How Enigma codebreakers from Poland changed the world
Marian Rejewski, Jerzy Różycki and Henryk Zygalski have been honoured with the prestigious Milestone award for breaking the codes of Enigma, the most famous cipher machine ever. The distinction is bestowed by the Institute of Electrical and Electronics Engineers (IEEE) for achievements in science that have changed the world.
Milestone has so far been conferred on around 120 scientists from across the globe, including Thomas Edison for the light bulb, Alexander Graham Bell for the telephone, and Nikola Tesla for the electric engine. The list of laureates also includes the inventors of the radio, the television and the Internet.
The Polish mathematicians were honoured seventy-five years after the Allies were let in on the secret of Enigma. The team were able to read the first cipher message back in the 1930s, even before Hitler took power in Germany. The Polish codebreakers shared all their knowledge plus a replica of the German cipher machine with the French and British intelligence services. However, their contribution to solving Enigma codes was marginalized for dozens of years.
Today historians from around the world agree that through their work the mathematicians from Poland contributed to ending the Second World War. Years later John Irving Good, a British Professor who worked at Bletchley Park during WWII, described one of the theorems formulated by Rejewski during the pioneer attack on the Enigma code as “a theorem that won the Second World War.”
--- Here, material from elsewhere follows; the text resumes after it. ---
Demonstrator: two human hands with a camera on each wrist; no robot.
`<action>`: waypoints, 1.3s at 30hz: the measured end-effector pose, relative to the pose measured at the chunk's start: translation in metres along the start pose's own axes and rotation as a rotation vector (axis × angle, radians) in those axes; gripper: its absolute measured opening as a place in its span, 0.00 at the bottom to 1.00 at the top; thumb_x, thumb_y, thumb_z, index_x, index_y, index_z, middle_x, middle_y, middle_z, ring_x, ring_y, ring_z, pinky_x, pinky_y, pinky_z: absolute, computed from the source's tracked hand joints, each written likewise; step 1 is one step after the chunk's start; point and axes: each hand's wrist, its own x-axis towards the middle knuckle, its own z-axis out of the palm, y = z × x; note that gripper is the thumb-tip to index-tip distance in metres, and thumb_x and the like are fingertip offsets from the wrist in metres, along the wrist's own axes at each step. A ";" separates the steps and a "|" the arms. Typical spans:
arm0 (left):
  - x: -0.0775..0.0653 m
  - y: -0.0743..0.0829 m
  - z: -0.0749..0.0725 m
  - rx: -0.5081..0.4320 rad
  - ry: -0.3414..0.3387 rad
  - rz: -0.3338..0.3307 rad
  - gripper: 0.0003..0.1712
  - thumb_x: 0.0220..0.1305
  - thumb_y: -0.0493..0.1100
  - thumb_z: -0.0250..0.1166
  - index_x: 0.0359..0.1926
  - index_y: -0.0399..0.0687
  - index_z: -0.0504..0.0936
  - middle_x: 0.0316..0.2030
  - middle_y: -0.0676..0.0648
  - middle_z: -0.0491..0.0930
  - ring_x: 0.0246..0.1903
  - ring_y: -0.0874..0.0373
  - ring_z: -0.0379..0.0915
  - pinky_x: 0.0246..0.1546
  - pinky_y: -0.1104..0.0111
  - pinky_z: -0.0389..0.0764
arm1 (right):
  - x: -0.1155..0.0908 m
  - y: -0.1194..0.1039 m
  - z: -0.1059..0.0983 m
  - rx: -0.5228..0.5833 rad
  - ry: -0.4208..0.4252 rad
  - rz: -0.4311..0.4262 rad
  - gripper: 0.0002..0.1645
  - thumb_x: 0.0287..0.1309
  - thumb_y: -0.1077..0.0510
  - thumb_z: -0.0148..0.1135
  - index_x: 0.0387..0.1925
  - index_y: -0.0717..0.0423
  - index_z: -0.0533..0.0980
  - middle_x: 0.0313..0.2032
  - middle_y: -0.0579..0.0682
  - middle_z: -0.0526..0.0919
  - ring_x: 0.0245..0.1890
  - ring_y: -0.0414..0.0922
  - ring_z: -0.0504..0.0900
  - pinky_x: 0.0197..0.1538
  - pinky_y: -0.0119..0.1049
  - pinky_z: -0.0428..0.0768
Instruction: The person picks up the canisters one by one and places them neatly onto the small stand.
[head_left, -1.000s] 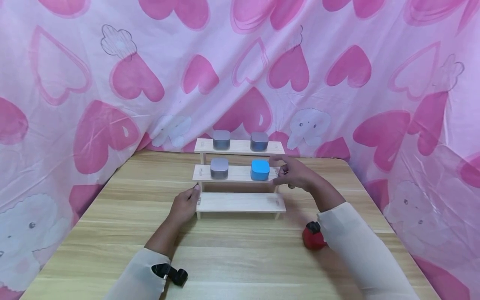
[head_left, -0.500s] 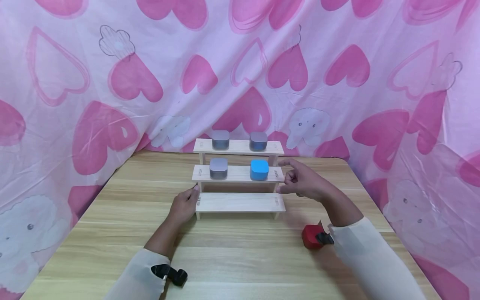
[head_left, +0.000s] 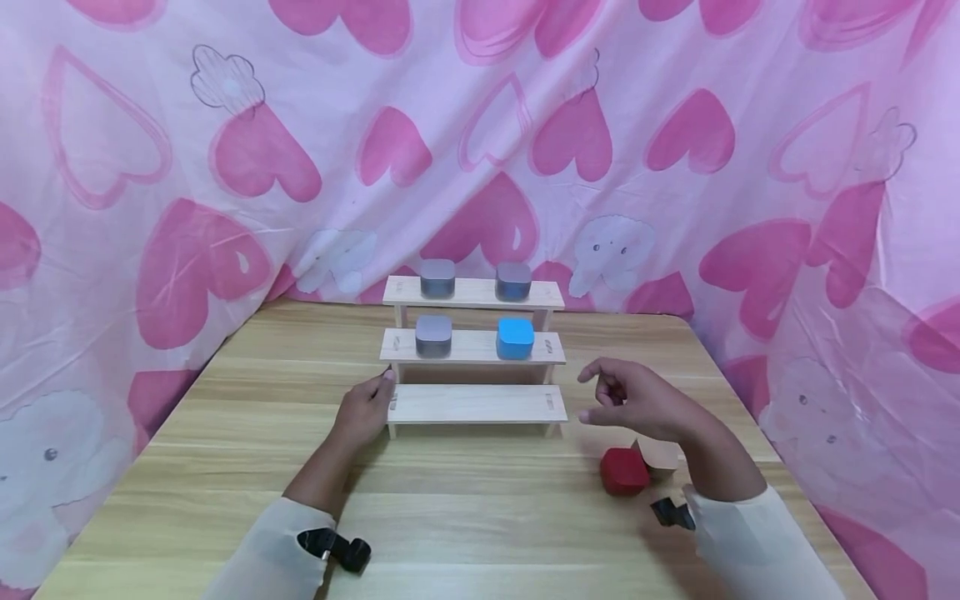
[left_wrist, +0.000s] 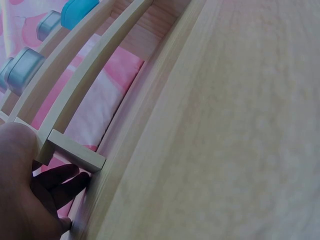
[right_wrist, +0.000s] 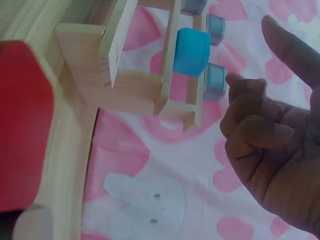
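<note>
A three-step wooden display rack stands on the table. My left hand grips its left end, with the thumb at the edge of the lowest board and fingers behind the end. On the middle step sit a grey rounded-square tin and a bright blue one. Two more grey tins are on the top step. My right hand hovers to the right of the rack, holding nothing. Its thumb and index finger are apart and the other fingers loosely curled.
A red rounded box lies on the table below my right hand, and a beige box is beside it. Pink heart-print cloth hangs behind the table and along both sides.
My right hand has drawn back from the right end of the middle step, moving right and toward me. The beige box has come into sight. My left hand has stayed on the rack.
</note>
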 end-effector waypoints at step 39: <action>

Rejewski, Różycki and Zygalski completed a special cryptology course which Lieutenant Maksymilian Ciężki had organized at Poznan University. In 1930 they took up jobs with the Cipher Bureau at the General Staff of the Polish Army, where they set about cracking Enigma. At the time the cipher was generally believed to be unbreakable. The Polish mathematicians succeeded by swapping the traditional linguistic method for a mathematical method, following a suggestion by Lieutenant Ciężki. The trio’s discovery provided as a basis for further deciphering work by British experts at Bletchley Park.
After the war broke out, most Polish cryptologists went to France. It was not until thirty years after the war’s end that they learnt about the work of the British centre.
The Polish branch of the IEEE, the world’s biggest professional association of technicians, engineers and scientists specializing in electricity and electronics, had been campaigning for awarding Rejewski, Różycki and Zygalski for years. Milestone is the highest distinction conferred by the IEEE.